The valuable skills increasingly include:
- Precise articulation of requirements
- Decomposition of complex systems into manageable components
- Explicit definition of constraints and edge cases
- Architectural reasoning
- Critical evaluation of generated output
- Testing and validation discipline
Memorizing syntax or recalling obscure API details becomes less central, because those tasks are increasingly automated.
This does not eliminate the need for deep technical knowledge. On the contrary, it amplifies the importance of judgment. Engineers must still understand performance implications, security trade-offs, concurrency risks, and system boundaries. But the mechanical act of writing code is no longer the sole bottleneck.
Intent becomes the durable asset.
English as a Programming Layer
To say that English is becoming a programming layer is not to suggest that formal languages disappear. Compilers, runtimes, and execution environments still operate on structured code.
Rather, English — or more precisely, structured natural language — is becoming the highest abstraction layer above traditional programming languages.
The flow increasingly looks like this:
Intent (natural language)
→ Structured generation (AI)
→ Formal code
→ Machine executionIn this model, code becomes an intermediate artifact. It can be regenerated, refactored, and optimized automatically.

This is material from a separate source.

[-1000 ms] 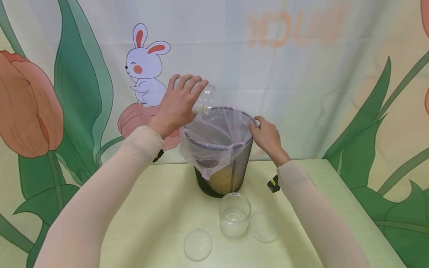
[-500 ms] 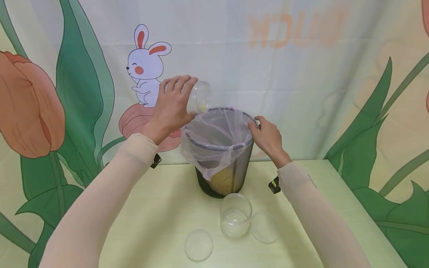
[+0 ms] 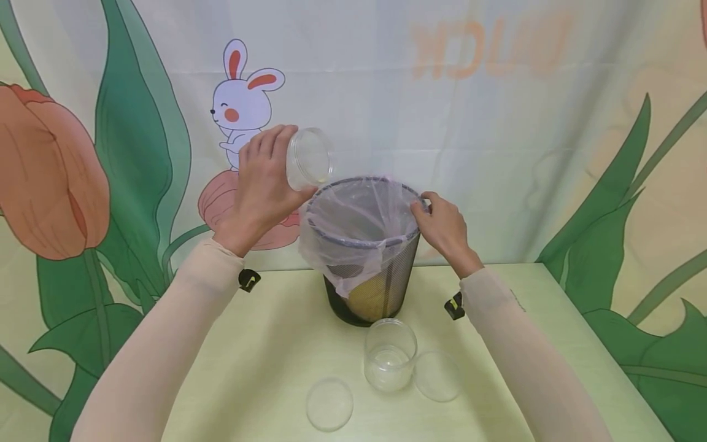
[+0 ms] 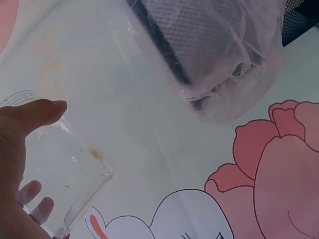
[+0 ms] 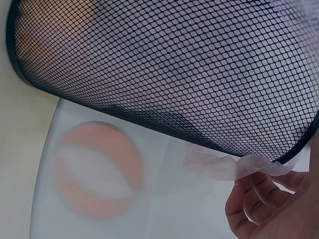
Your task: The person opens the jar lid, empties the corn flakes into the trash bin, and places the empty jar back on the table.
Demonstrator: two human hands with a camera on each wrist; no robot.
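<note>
My left hand (image 3: 262, 181) grips a clear plastic jar (image 3: 310, 158), raised by the bin's left rim and tipped on its side, mouth to the right. In the left wrist view a small yellowish smear shows on the jar (image 4: 65, 164), with thumb and fingers curled round its wall. The black mesh wastebasket (image 3: 399, 270) leans slightly on the table, lined with a translucent pinkish bag (image 3: 353, 267) folded over its rim. Something yellowish shows through its lower mesh. My right hand (image 3: 444, 227) holds the right rim; in the right wrist view its fingers (image 5: 266, 191) curl at the bag's edge.
Another clear jar (image 3: 390, 356) stands without a lid on the pale green table (image 3: 248, 368), in front of the wastebasket. One clear round lid (image 3: 437, 376) lies at its right, another lid (image 3: 329, 404) nearer the front left. A printed curtain (image 3: 486, 153) hangs close behind.
My left hand has drawn the jar leftward, away from over the bin's opening to beside its left rim, its mouth turning more into view. My right hand stays on the rim.
</note>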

What remains stable is the problem definition and the clarity of constraints.
The quality of the final system depends less on the developer’s ability to recall syntax and more on their ability to describe what the system must do, under what conditions, with what guarantees, and against which failure modes.
Natural language becomes executable not because it is inherently precise, but because AI systems have become capable interpreters.
Who will build Software Now?
This shift raises a deeper question than how engineers should be trained. It raises the question of who will program.
If AI systems can translate structured intent into executable software, will business users finally be able to build what they need directly? Will natural language become sufficiently precise that domain experts can describe systems without intermediaries?
History suggests caution. COBOL tried to bring programming closer to business language. SQL allowed users to describe what data they wanted instead of how to retrieve it. Both were meaningful abstraction shifts, and yet both remained technical tools. The translation layer did not disappear; it simply moved.
Perhaps this time is different. Perhaps AI systems will absorb enough complexity to allow non-technical users to operate safely at a higher level of abstraction.
Or perhaps technical professionals will remain essential — not as typists of syntax, but as designers of constraints, architects of systems, and guardians of correctness.
Even if English — or any other natural language, for that matter — becomes the highest abstraction layer, somewhere underneath, COBOL will continue processing transactions, compilers will continue optimizing instructions, and formal code will still execute deterministically.
Abstractions evolve. Infrastructure persists. Value moves upward.
Whether AI democratizes programming completely or simply elevates the role of engineers to a higher layer, only time will tell.